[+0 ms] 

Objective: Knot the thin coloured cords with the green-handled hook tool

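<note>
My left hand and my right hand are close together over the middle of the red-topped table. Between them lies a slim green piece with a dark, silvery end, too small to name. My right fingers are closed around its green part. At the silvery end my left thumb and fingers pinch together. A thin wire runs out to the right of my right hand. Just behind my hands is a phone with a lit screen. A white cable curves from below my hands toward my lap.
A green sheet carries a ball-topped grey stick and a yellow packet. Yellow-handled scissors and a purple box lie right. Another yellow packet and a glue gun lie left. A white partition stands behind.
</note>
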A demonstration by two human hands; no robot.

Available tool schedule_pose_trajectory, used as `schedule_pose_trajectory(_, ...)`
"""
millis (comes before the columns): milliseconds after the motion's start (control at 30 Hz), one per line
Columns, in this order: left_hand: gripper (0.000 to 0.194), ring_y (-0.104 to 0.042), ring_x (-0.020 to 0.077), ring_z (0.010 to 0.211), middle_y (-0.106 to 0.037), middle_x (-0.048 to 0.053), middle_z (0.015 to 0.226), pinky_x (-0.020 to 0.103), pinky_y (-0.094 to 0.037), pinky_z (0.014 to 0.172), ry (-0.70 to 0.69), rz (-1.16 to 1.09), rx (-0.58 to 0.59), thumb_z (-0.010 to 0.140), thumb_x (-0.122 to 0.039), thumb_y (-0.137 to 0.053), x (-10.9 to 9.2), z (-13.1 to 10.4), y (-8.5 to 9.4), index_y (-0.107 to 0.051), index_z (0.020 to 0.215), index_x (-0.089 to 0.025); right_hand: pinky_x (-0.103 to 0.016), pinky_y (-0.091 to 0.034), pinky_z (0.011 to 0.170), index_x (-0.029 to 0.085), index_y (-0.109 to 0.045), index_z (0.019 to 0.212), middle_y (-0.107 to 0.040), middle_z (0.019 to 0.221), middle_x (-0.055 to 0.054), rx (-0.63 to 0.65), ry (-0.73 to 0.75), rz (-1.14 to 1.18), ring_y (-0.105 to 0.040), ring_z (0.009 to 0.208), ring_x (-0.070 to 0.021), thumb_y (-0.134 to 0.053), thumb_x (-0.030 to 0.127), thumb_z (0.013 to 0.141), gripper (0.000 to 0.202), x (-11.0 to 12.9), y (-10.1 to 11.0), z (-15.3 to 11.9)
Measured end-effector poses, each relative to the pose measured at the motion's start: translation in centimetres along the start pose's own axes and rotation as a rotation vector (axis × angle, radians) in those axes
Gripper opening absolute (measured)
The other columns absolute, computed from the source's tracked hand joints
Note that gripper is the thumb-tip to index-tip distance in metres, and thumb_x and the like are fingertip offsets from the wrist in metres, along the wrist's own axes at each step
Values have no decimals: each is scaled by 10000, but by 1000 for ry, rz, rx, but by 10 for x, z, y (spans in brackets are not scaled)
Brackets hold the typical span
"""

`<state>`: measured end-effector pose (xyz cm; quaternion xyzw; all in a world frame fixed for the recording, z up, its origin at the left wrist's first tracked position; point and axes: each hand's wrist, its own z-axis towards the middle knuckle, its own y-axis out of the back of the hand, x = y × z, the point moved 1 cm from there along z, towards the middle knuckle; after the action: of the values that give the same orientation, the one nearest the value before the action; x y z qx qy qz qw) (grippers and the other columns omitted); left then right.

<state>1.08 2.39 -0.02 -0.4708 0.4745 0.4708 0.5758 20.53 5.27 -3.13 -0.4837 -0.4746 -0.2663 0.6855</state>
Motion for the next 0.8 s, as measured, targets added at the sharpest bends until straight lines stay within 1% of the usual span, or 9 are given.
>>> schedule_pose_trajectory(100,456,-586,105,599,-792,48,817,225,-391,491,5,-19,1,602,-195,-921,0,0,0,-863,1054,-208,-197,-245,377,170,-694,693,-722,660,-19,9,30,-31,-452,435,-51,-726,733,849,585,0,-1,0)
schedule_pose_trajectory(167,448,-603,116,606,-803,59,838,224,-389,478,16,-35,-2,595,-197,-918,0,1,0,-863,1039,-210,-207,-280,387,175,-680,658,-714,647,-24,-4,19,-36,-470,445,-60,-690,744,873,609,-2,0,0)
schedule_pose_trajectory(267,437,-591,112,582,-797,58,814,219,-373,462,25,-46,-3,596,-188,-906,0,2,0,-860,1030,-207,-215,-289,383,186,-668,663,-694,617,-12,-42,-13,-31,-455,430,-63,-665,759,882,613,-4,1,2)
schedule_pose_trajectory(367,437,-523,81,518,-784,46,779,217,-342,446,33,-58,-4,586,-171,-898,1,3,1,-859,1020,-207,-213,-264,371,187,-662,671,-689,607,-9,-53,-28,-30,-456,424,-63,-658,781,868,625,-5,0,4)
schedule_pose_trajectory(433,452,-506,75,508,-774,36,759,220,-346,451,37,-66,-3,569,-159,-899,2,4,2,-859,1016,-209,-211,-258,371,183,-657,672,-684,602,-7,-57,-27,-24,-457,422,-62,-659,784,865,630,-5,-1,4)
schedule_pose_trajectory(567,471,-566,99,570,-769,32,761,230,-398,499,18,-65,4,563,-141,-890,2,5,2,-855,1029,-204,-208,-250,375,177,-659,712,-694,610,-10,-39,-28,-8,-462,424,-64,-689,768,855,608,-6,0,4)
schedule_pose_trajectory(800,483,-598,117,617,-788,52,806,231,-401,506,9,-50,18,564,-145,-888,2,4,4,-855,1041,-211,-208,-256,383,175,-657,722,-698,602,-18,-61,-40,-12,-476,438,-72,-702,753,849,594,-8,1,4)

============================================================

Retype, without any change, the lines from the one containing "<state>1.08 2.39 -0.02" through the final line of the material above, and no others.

<state>1.08 2.39 -0.02 -0.4708 0.4745 0.4708 0.5758 20.53 5.27 -3.13 -0.4837 -0.4746 -0.2663 0.6855</state>
Motion for the next 0.8 s, as measured, targets added at the sharpest bends until straight lines stay within 1% of the usual span, or 9 are given.
>>> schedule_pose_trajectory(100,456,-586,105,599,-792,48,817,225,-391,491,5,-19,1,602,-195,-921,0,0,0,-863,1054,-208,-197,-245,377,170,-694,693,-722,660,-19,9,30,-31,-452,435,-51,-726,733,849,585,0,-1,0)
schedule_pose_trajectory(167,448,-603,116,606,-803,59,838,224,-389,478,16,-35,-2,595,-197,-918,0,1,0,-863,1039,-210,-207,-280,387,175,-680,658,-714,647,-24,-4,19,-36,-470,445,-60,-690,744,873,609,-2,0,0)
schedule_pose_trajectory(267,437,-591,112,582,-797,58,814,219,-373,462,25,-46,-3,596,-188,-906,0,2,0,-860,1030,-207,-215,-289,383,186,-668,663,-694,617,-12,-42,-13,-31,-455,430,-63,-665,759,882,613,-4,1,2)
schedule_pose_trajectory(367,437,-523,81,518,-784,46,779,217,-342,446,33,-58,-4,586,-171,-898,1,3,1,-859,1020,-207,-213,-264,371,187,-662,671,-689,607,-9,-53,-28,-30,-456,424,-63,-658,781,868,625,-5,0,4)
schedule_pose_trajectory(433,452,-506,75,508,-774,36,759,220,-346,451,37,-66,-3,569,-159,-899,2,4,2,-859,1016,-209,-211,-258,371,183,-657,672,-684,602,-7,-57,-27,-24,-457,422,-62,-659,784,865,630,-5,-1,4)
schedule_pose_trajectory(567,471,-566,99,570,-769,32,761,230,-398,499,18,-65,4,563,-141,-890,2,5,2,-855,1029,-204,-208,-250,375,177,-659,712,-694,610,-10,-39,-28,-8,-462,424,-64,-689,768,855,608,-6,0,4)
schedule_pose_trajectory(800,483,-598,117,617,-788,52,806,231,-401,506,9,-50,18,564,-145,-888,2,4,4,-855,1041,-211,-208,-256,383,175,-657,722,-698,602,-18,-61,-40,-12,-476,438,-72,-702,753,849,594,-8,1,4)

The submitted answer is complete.